| Activity |
Write the listing out once more, identical to the original but without pictures.

| Dataset extract |
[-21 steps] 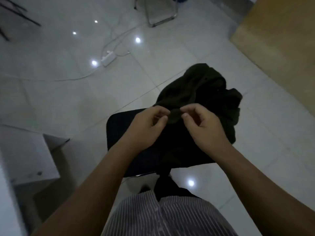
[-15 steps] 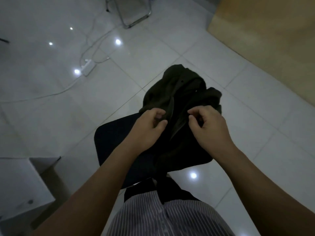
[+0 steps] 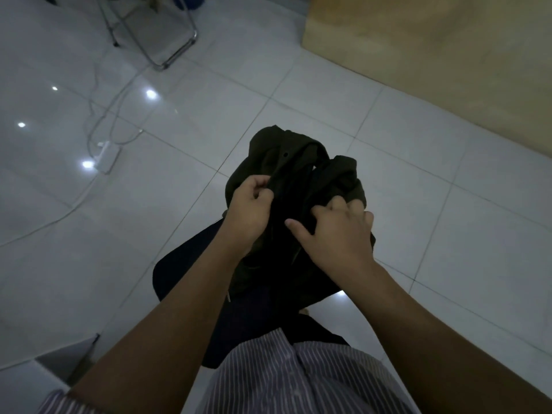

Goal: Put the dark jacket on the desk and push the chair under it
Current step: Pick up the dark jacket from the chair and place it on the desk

| Solution to this exercise |
[-21 steps] 
[-15 steps] 
[+0 steps] 

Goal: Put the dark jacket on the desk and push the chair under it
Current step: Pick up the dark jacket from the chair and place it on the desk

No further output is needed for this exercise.